Please write out the data that follows, word for word.

━━ Information provided

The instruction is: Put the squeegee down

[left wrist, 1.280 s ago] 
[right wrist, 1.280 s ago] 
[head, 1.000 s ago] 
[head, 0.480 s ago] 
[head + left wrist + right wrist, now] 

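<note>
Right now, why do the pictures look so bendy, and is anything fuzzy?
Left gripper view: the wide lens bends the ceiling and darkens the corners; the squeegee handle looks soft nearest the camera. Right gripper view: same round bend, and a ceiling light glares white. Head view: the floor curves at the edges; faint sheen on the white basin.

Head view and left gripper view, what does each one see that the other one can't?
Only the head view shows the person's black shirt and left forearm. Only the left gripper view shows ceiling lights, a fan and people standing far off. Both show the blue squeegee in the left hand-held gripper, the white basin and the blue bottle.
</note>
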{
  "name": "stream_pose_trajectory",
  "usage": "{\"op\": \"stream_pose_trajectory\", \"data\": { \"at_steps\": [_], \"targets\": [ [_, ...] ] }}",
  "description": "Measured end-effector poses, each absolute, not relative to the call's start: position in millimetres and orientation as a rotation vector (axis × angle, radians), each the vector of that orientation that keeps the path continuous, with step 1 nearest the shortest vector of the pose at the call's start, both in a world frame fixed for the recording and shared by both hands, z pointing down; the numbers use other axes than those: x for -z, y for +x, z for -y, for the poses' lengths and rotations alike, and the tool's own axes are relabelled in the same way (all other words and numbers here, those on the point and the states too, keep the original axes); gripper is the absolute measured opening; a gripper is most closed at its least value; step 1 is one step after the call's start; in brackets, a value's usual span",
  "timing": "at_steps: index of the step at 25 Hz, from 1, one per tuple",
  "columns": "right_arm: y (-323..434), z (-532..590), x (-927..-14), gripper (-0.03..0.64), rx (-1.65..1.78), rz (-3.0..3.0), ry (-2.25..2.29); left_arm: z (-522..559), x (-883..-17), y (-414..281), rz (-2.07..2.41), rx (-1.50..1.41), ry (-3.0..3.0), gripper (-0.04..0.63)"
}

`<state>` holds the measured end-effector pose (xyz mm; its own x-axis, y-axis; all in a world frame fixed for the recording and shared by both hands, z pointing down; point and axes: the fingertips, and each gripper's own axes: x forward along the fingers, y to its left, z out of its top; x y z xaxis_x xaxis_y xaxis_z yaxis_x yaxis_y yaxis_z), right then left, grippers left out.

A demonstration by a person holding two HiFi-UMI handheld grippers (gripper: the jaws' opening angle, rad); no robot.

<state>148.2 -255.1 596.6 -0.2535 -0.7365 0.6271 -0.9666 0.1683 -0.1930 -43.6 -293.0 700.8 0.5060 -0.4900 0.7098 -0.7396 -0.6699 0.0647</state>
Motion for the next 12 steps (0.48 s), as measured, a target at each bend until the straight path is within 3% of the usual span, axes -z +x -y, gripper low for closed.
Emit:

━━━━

> [Task output]:
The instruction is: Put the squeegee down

[left wrist, 1.280 s ago] 
[right wrist, 1.280 s ago] 
[head, 1.000 s ago] 
[head, 0.480 s ago] 
[head + left wrist + right wrist, now] 

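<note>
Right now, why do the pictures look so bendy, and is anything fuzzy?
Left gripper view: the wide lens bends the ceiling and darkens the corners; the squeegee handle looks soft nearest the camera. Right gripper view: same round bend, and a ceiling light glares white. Head view: the floor curves at the edges; faint sheen on the white basin.

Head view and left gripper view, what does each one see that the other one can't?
Only the head view shows the person's black shirt and left forearm. Only the left gripper view shows ceiling lights, a fan and people standing far off. Both show the blue squeegee in the left hand-held gripper, the white basin and the blue bottle.
</note>
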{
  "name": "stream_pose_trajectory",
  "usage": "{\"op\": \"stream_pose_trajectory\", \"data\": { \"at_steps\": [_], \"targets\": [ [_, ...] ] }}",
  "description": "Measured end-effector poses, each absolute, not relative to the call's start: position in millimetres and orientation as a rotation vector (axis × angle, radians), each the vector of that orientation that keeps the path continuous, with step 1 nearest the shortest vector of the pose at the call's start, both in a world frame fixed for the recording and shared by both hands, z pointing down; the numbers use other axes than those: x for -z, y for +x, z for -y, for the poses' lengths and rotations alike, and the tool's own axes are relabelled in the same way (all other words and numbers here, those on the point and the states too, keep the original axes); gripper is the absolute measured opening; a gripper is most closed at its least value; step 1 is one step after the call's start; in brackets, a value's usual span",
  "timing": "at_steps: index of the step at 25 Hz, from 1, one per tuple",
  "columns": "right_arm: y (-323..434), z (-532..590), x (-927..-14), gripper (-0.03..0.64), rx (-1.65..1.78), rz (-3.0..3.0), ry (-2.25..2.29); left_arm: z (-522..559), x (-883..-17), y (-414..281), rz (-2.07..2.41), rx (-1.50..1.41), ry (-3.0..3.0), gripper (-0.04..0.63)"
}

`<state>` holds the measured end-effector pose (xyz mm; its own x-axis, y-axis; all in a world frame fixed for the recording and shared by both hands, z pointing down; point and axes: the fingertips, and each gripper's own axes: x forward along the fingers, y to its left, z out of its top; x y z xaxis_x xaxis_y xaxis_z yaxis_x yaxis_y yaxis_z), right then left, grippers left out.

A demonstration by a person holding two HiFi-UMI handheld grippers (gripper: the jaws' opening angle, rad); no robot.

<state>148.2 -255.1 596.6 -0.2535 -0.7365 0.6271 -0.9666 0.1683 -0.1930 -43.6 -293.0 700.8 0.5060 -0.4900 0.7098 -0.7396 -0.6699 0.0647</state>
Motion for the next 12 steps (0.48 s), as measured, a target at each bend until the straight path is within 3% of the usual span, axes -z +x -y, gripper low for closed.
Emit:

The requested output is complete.